▸ **WHAT THE TASK REQUIRES**
Start at the line with "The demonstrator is" in the records below, stop at the line with "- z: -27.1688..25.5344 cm", and return every line in that span exactly, the two end lines included.

*** Opening of SUPPLIED DATA ***

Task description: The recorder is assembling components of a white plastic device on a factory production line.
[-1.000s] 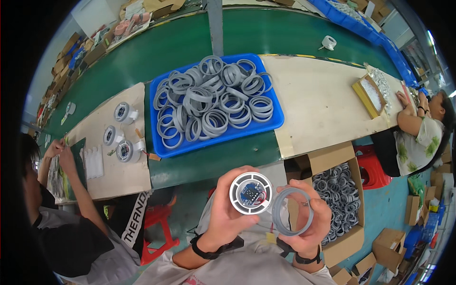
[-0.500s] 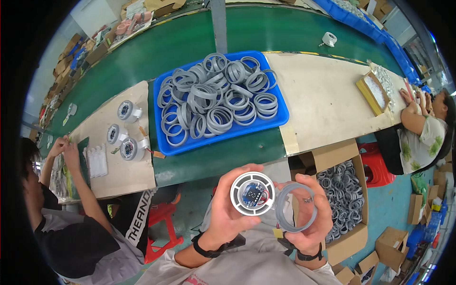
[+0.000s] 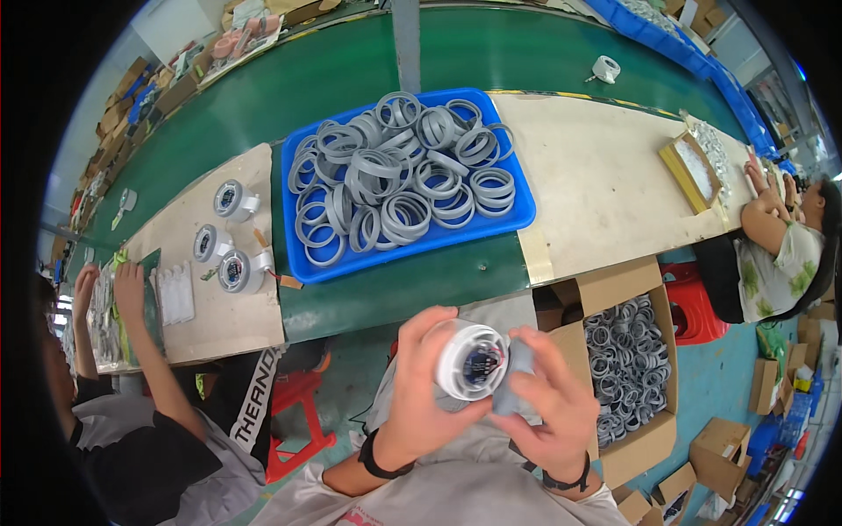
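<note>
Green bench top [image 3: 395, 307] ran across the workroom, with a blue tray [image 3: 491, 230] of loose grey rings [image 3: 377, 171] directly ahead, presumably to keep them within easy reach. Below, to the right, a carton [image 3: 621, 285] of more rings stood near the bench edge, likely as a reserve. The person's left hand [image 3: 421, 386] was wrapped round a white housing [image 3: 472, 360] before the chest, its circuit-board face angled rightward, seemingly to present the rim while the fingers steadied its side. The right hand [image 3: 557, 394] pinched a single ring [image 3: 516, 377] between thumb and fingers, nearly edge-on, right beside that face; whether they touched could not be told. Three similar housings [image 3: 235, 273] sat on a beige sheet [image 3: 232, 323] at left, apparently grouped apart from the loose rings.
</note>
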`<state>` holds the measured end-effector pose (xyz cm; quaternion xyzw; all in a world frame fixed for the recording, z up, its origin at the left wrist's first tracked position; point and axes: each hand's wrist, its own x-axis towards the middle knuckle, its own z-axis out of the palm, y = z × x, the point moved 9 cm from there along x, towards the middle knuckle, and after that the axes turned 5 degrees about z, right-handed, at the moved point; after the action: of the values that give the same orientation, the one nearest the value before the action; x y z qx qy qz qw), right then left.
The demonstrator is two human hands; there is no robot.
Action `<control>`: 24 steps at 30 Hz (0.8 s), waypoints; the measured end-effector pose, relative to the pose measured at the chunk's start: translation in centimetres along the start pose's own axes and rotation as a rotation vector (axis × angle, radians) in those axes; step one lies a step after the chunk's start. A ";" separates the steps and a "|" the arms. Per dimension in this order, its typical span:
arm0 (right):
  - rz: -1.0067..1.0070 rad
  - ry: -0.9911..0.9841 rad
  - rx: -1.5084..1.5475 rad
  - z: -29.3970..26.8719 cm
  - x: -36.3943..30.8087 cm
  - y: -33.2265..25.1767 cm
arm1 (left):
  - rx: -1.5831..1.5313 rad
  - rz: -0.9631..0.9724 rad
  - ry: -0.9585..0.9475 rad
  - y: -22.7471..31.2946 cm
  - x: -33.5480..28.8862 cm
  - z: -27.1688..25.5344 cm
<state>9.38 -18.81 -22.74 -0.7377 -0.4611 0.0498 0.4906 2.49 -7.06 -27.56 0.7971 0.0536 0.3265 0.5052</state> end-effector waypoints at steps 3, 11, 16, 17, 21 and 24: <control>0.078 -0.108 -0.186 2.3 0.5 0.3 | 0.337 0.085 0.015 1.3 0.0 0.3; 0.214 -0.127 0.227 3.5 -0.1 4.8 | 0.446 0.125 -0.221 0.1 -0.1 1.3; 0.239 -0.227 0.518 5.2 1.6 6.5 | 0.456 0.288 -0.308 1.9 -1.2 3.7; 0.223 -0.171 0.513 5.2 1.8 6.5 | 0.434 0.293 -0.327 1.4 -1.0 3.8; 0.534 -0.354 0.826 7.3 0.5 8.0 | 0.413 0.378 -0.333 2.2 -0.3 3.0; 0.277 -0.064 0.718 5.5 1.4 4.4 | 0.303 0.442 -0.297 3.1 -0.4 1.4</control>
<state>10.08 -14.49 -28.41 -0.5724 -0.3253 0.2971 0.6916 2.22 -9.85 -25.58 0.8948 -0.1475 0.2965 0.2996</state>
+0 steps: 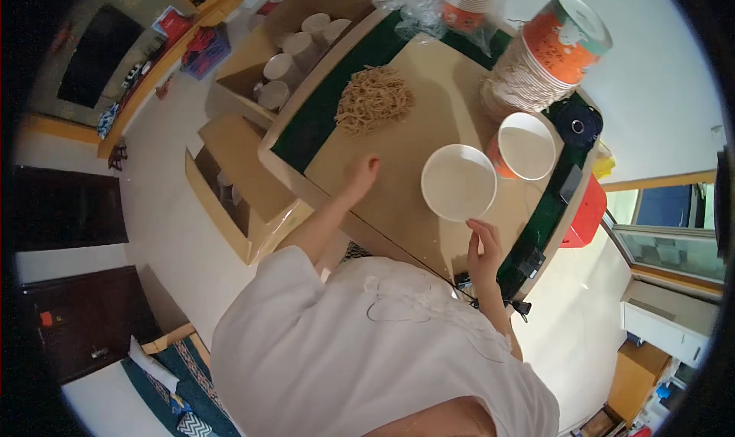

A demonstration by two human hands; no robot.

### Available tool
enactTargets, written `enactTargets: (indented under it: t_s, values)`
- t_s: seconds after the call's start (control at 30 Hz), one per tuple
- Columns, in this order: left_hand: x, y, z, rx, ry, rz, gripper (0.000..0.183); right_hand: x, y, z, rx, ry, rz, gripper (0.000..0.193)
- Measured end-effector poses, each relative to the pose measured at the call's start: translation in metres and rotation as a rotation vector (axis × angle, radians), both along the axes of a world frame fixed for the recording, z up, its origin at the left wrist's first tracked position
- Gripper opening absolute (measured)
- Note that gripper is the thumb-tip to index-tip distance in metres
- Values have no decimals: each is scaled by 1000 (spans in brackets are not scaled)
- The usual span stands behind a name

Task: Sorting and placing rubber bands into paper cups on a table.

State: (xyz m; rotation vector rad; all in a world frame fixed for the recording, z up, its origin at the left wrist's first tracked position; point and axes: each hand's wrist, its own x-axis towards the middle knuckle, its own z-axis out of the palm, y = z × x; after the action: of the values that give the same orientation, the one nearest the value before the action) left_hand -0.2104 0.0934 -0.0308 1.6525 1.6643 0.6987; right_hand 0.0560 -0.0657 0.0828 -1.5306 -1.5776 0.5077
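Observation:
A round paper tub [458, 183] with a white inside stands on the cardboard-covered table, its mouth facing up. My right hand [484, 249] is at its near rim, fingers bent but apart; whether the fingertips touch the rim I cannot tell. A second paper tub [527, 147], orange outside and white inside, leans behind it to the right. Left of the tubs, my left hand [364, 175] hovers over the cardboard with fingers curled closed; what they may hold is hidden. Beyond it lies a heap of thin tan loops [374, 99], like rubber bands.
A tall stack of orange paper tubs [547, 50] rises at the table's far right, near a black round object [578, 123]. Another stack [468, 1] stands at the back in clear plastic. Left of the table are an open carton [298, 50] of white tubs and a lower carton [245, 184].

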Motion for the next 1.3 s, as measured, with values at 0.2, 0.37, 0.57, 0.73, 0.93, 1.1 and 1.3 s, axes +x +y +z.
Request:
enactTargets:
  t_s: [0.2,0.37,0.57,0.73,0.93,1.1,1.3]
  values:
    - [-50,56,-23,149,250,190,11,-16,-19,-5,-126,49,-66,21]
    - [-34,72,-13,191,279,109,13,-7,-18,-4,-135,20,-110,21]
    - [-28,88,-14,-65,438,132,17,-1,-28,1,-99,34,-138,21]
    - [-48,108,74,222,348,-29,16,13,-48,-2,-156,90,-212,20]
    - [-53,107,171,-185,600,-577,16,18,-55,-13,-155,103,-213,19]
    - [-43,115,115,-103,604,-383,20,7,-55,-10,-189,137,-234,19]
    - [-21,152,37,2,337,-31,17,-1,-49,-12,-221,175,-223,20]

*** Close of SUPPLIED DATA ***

▸ **EXERCISE RESPONSE**
The demonstrator is two human hands; there is no robot.
Action `<control>`: 24 steps at 30 Hz (0.8 s), waypoints; the measured end-effector pose, relative to the pose measured at the chunk's start: translation in centimetres along the start pose's own axes and rotation as a rotation vector (axis × angle, radians) in those axes; step one lies a step after the chunk's start. A ";" separates the steps and a "|" the arms. Per dimension in this order, its typical span:
arm0 (right):
  - rz: -1.0067..1.0070 rad
  - ry: -0.9911..0.9841 rad
  - rx: -1.5084..1.5475 rad
  - z: -29.3970..26.8719 cm
  - x: -36.3943..30.8087 cm
  - y: -33.2265..25.1767 cm
arm1 (left):
  - rx: -1.5831..1.5313 rad
  - rz: -0.9631..0.9724 rad
  - ry: -0.9585..0.9475 rad
  - y: -22.7471..31.2946 cm
  - x: -33.5480..28.8862 cm
  - z: -27.1688..25.5344 cm

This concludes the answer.